(EXERCISE DESCRIPTION)
Go through the data underneath and copy every line exactly.

(DATA EXTRACT)
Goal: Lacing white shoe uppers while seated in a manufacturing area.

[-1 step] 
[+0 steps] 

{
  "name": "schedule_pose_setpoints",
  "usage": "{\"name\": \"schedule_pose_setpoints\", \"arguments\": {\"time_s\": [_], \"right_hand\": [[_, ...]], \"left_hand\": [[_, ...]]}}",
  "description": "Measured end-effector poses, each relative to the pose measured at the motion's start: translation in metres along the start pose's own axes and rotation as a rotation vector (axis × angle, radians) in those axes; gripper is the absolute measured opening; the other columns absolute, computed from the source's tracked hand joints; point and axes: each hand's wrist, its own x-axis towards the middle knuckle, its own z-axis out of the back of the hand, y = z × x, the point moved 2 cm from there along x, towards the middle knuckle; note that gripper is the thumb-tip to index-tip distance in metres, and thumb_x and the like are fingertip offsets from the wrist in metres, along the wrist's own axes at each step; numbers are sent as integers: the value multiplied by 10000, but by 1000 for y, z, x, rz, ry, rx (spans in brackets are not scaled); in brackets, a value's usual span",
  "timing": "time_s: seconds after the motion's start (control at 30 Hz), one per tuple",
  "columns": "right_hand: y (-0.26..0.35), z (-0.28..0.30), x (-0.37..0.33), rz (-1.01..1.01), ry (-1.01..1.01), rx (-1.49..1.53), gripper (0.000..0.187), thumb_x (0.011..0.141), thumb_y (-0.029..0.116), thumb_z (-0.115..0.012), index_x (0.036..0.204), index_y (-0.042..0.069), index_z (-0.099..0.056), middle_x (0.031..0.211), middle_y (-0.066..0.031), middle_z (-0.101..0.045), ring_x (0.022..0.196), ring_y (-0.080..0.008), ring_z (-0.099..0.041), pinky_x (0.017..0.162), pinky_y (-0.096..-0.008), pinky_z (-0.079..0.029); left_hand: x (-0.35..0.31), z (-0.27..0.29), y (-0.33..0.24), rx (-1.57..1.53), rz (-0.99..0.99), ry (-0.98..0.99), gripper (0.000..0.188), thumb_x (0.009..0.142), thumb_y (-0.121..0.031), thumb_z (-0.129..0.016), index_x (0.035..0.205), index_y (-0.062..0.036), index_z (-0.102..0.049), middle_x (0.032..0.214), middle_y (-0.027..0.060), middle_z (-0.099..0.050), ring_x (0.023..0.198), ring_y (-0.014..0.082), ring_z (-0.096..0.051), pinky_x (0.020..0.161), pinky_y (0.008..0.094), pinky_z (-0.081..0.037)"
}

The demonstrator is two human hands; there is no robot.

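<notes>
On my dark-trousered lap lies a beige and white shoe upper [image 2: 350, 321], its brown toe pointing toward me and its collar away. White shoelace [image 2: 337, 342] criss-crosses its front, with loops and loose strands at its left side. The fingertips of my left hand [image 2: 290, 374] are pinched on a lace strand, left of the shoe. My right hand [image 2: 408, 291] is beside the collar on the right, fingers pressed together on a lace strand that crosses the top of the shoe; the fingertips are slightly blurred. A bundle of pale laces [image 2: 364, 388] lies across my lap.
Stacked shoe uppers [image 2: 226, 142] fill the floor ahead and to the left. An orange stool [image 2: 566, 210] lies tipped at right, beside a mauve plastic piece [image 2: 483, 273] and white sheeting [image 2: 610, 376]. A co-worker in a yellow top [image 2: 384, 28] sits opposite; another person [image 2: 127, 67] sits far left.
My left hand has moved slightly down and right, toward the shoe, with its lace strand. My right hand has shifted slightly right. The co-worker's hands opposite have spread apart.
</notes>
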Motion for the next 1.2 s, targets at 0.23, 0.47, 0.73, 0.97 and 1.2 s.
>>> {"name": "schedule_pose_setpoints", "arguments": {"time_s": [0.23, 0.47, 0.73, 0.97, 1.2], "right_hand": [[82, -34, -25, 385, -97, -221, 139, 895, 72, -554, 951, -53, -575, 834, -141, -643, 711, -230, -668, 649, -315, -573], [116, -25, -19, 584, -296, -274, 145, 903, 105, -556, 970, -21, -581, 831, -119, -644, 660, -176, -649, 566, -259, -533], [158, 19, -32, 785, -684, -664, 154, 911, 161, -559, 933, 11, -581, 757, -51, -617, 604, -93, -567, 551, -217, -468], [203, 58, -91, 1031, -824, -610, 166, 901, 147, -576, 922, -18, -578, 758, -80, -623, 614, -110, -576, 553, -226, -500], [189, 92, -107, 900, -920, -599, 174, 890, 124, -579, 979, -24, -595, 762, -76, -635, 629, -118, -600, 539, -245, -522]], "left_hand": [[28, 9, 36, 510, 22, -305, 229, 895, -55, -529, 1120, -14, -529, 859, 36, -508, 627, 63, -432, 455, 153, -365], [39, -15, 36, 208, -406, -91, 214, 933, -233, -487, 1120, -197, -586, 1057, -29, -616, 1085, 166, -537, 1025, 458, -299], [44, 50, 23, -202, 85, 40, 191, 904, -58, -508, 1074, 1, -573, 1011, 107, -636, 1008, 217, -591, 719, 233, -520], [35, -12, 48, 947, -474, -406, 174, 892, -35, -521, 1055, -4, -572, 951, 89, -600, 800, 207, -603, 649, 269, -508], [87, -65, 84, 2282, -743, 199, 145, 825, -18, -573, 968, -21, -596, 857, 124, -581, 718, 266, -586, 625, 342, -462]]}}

(OUTPUT OF THE EXERCISE)
Goal: Lacing white shoe uppers while seated in a manufacturing area.

[-1 step] 
[+0 steps] 

{
  "name": "schedule_pose_setpoints",
  "usage": "{\"name\": \"schedule_pose_setpoints\", \"arguments\": {\"time_s\": [_], \"right_hand\": [[_, ...]], \"left_hand\": [[_, ...]]}}",
  "description": "Measured end-effector poses, each relative to the pose measured at the motion's start: translation in metres along the start pose's own axes and rotation as a rotation vector (axis × angle, radians) in those axes; gripper is the absolute measured opening; the other columns absolute, computed from the source's tracked hand joints; point and axes: each hand's wrist, its own x-axis towards the middle knuckle, its own z-axis out of the back of the hand, y = z × x, the point moved 2 cm from there along x, towards the middle knuckle; note that gripper is the thumb-tip to index-tip distance in metres, and thumb_x and the like are fingertip offsets from the wrist in metres, along the wrist's own axes at each step; numbers are sent as integers: the value multiplied by 10000, but by 1000 for y, z, x, rz, ry, rx (spans in brackets are not scaled); in brackets, a value's usual span",
  "timing": "time_s: seconds after the motion's start (control at 30 Hz), one per tuple",
  "columns": "right_hand: y (-0.26..0.35), z (-0.28..0.30), x (-0.37..0.33), rz (-1.01..1.01), ry (-1.01..1.01), rx (-1.49..1.53), gripper (0.000..0.187), thumb_x (0.011..0.141), thumb_y (-0.029..0.116), thumb_z (-0.115..0.012), index_x (0.036..0.204), index_y (-0.042..0.069), index_z (-0.099..0.056), middle_x (0.031..0.211), middle_y (-0.066..0.031), middle_z (-0.101..0.045), ring_x (0.022..0.196), ring_y (-0.080..0.008), ring_z (-0.099..0.041), pinky_x (0.017..0.162), pinky_y (-0.096..-0.008), pinky_z (-0.079..0.029); left_hand: x (-0.35..0.31), z (-0.27..0.29), y (-0.33..0.24), rx (-1.57..1.53), rz (-0.99..0.99), ry (-0.98..0.99), gripper (0.000..0.188), thumb_x (0.009..0.142), thumb_y (-0.121..0.031), thumb_z (-0.129..0.016), index_x (0.035..0.205), index_y (-0.062..0.036), index_z (-0.102..0.049), middle_x (0.032..0.214), middle_y (-0.027..0.060), middle_z (-0.099..0.050), ring_x (0.023..0.198), ring_y (-0.014..0.082), ring_z (-0.096..0.051), pinky_x (0.020..0.161), pinky_y (0.008..0.094), pinky_z (-0.081..0.037)"
}

The demonstrator is two human hands; there is no robot.

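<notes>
On my dark-trousered lap lies a beige and white shoe upper [image 2: 350, 321], its brown toe pointing toward me and its collar away. White shoelace [image 2: 337, 342] criss-crosses its front, with loops and loose strands at its left side. The fingertips of my left hand [image 2: 290, 374] are pinched on a lace strand, left of the shoe. My right hand [image 2: 408, 291] is beside the collar on the right, fingers pressed together on a lace strand that crosses the top of the shoe; the fingertips are slightly blurred. A bundle of pale laces [image 2: 364, 388] lies across my lap.
Stacked shoe uppers [image 2: 226, 142] fill the floor ahead and to the left. An orange stool [image 2: 566, 210] lies tipped at right, beside a mauve plastic piece [image 2: 483, 273] and white sheeting [image 2: 610, 376]. A co-worker in a yellow top [image 2: 384, 28] sits opposite; another person [image 2: 127, 67] sits far left.
My left hand has moved slightly down and right, toward the shoe, with its lace strand. My right hand has shifted slightly right. The co-worker's hands opposite have spread apart.
</notes>
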Motion for the next 1.2 s, targets at 0.23, 0.47, 0.73, 0.97 and 1.2 s.
>>> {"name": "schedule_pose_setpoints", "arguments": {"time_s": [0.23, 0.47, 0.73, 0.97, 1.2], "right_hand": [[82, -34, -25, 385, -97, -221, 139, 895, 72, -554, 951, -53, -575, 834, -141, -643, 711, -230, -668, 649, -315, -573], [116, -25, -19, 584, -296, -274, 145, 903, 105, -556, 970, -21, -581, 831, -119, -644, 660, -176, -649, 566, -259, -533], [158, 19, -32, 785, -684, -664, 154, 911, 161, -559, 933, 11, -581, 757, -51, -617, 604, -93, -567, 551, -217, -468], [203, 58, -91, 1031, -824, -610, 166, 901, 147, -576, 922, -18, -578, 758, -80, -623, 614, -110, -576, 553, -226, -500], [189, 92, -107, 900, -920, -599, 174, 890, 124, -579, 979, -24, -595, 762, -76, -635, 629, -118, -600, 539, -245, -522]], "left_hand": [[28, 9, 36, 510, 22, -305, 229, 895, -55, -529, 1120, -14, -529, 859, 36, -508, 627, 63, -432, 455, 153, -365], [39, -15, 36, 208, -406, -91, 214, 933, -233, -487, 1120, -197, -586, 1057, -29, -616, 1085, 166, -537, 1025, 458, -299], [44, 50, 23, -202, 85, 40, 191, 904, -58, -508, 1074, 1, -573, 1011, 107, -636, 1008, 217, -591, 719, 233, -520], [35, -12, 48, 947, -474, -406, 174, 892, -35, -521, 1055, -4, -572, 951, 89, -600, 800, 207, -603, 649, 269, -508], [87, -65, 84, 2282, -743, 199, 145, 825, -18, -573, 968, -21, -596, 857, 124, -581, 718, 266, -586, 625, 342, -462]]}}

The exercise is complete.